The line containing "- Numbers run" marks the end: quote every line from the start of the records below through it, word for word.

Data items
★ ★ ★

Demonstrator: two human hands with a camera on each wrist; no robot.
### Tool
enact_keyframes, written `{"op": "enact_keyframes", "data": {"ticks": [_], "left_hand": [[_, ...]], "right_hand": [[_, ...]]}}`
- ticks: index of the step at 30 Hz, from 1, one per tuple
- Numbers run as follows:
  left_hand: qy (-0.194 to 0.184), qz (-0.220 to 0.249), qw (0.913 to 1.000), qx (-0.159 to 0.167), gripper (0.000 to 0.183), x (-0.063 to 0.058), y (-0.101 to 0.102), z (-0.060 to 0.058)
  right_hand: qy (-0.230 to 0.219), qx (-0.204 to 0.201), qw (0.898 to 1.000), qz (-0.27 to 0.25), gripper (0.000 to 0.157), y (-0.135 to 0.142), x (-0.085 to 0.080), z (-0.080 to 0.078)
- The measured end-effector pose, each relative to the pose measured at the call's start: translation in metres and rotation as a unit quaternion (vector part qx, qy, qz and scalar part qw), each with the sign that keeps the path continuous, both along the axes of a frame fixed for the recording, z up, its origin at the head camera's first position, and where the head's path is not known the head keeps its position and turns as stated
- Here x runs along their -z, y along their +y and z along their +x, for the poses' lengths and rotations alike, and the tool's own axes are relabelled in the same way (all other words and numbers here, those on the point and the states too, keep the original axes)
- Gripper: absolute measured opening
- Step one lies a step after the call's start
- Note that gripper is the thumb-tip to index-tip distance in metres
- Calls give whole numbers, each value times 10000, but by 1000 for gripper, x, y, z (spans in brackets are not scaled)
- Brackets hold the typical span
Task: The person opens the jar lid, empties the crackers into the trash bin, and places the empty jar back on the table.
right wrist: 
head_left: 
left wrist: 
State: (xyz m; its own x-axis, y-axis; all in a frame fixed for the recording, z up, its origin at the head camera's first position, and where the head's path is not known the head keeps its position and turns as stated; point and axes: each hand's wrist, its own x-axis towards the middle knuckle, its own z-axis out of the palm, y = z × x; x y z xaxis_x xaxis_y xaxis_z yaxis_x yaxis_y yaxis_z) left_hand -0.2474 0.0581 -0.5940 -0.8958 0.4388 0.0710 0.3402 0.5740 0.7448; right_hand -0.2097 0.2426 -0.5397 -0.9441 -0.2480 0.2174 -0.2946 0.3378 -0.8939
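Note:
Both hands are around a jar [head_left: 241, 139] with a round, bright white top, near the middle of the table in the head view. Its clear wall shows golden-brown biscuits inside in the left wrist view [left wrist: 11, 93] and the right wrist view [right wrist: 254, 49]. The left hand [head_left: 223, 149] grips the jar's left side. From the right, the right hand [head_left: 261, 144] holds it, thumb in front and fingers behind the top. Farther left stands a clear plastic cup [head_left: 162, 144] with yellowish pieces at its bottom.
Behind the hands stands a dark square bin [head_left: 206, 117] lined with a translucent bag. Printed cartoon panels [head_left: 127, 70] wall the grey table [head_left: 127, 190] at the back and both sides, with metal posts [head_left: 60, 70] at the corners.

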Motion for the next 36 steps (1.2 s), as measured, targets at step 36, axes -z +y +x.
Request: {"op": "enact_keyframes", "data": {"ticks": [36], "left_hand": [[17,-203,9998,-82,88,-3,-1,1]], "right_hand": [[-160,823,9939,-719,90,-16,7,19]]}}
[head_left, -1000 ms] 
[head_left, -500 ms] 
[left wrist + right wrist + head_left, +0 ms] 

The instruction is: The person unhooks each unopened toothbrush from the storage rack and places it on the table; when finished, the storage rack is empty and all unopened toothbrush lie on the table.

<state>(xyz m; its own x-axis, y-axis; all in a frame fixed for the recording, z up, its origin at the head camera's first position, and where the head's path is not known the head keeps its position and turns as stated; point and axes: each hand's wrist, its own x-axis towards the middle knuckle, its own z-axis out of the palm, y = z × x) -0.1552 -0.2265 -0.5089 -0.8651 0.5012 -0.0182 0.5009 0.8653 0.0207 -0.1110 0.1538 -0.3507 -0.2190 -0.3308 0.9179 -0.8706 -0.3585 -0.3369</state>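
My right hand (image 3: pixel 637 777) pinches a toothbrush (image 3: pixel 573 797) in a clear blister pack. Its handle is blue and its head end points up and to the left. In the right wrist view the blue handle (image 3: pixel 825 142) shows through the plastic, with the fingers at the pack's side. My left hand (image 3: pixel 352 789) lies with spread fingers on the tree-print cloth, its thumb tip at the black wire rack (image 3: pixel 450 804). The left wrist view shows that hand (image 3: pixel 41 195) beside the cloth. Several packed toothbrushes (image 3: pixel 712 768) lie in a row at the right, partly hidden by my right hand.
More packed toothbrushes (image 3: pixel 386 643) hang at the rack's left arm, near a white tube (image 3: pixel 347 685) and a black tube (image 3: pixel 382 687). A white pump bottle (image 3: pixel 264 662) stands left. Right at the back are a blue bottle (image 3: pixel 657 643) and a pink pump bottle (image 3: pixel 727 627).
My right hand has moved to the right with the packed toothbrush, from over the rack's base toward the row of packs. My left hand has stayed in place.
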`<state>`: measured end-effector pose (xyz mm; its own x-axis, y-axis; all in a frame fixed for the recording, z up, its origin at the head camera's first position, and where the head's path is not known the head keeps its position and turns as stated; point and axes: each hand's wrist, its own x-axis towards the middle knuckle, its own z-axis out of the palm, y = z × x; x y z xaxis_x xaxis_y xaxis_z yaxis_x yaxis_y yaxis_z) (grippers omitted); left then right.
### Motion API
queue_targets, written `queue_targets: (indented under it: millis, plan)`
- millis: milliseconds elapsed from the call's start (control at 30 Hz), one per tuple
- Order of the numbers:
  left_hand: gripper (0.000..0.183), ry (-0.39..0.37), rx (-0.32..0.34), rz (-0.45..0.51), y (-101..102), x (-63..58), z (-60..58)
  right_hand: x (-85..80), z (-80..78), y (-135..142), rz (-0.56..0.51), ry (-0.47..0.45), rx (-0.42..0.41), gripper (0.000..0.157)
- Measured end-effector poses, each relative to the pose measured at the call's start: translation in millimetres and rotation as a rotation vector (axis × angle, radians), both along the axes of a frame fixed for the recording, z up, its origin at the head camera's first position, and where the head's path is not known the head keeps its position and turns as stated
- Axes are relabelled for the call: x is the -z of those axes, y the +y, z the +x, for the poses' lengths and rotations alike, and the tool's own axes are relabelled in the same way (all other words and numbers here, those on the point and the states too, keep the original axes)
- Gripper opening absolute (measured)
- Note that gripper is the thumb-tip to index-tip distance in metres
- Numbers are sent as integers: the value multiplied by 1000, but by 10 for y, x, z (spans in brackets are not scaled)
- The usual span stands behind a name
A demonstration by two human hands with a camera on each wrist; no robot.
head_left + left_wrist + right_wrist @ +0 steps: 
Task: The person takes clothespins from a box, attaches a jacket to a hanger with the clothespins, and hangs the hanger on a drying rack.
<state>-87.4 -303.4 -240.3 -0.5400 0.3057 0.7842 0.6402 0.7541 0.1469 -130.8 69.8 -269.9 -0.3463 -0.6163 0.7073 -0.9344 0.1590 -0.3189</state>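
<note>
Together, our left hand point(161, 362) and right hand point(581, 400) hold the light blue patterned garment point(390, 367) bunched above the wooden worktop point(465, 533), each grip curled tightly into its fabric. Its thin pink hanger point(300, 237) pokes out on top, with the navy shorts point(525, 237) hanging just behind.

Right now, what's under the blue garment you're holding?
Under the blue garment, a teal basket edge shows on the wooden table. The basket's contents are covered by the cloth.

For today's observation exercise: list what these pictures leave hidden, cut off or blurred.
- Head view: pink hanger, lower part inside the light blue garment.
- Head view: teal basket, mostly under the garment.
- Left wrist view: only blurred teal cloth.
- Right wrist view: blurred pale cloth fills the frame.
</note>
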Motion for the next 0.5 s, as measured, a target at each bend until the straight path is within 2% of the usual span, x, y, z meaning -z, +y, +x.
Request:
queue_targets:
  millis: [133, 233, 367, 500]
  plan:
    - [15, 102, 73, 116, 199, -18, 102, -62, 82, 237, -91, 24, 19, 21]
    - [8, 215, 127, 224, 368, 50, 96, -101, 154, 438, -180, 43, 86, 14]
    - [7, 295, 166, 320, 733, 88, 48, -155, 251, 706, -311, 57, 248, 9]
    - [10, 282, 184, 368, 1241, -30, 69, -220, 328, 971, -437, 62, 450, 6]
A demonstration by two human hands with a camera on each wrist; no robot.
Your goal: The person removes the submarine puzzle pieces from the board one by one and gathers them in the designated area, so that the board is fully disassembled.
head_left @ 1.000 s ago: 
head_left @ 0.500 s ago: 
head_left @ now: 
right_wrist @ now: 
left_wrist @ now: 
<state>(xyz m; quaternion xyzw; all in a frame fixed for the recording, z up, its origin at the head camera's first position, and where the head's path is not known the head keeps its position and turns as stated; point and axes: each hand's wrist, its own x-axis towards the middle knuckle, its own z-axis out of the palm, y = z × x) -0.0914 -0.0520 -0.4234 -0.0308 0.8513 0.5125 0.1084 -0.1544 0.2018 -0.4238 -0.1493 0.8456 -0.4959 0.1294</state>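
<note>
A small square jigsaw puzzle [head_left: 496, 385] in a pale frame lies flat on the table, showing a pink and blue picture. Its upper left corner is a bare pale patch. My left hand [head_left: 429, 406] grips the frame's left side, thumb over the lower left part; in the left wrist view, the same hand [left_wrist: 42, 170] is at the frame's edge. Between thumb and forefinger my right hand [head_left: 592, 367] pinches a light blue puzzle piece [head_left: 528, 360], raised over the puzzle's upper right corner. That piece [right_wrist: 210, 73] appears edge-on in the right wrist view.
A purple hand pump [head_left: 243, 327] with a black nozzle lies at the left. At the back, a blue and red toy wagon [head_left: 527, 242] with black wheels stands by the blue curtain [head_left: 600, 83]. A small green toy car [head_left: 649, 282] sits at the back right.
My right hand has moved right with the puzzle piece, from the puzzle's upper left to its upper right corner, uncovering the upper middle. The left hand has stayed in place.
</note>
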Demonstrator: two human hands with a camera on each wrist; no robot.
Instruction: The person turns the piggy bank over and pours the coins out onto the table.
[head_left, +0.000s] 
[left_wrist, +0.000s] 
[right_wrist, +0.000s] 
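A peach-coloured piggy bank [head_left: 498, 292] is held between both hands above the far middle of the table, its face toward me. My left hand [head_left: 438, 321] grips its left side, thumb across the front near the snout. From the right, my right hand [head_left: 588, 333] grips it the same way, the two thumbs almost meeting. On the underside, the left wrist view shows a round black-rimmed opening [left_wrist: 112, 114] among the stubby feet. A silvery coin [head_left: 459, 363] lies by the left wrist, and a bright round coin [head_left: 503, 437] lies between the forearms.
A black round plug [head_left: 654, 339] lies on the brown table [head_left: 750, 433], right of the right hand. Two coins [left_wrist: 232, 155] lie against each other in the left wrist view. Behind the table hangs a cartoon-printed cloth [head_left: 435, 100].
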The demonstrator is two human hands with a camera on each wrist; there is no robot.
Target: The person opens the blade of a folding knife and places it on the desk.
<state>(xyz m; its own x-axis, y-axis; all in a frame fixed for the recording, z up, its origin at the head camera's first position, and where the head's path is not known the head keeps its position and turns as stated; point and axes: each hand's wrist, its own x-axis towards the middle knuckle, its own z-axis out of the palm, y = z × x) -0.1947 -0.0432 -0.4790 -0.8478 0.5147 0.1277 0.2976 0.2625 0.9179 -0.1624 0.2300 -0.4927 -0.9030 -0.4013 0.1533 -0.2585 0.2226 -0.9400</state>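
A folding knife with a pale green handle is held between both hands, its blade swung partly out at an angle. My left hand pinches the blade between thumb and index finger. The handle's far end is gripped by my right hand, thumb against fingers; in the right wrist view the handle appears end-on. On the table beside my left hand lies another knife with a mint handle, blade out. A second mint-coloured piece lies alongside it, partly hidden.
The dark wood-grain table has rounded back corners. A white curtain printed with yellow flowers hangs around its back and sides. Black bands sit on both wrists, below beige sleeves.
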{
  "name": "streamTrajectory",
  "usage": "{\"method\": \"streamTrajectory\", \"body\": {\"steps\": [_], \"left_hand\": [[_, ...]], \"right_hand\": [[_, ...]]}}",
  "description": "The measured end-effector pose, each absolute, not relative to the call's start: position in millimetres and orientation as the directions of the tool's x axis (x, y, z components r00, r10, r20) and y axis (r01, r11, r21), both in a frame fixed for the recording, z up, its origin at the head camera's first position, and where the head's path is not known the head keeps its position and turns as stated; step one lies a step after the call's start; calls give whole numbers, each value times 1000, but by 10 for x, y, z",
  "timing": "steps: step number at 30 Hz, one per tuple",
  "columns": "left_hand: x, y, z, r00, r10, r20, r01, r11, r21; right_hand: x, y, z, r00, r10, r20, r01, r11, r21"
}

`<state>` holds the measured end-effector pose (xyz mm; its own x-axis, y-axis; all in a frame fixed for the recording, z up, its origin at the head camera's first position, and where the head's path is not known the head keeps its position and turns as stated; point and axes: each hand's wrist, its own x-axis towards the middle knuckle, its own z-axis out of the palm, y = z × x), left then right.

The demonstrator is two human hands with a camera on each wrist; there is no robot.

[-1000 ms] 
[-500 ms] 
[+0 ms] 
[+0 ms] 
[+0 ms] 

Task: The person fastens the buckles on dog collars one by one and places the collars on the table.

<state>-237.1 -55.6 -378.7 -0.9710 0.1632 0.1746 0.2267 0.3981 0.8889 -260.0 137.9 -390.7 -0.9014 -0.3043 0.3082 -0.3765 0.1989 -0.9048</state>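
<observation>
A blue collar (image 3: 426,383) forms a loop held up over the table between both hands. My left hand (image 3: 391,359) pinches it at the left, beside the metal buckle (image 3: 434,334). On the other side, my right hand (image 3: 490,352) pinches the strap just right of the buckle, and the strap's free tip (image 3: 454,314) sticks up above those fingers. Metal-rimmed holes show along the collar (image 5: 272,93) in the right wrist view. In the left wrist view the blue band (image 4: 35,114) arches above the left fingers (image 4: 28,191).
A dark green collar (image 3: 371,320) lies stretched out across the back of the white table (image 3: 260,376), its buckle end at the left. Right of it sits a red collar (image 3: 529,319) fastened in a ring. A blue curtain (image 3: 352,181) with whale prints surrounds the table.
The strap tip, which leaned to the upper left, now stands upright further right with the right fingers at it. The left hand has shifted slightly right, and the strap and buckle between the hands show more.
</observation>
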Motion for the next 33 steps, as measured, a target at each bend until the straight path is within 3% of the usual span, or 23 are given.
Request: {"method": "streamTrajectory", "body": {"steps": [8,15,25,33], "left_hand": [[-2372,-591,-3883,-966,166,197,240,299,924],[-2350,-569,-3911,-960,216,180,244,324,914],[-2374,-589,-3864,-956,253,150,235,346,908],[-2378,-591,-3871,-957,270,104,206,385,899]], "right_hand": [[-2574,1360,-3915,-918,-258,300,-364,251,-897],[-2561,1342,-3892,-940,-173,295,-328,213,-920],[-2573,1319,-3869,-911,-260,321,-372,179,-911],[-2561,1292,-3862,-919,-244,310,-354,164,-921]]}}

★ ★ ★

• **Answer box**
Demonstrator: two human hands with a camera on each wrist; no robot.
### Tool
enact_keyframes, written `{"op": "enact_keyframes", "data": {"ticks": [_], "left_hand": [[_, ...]], "right_hand": [[_, ...]]}}`
- ticks: index of the step at 30 Hz, from 1, one per tuple
- Numbers run as follows:

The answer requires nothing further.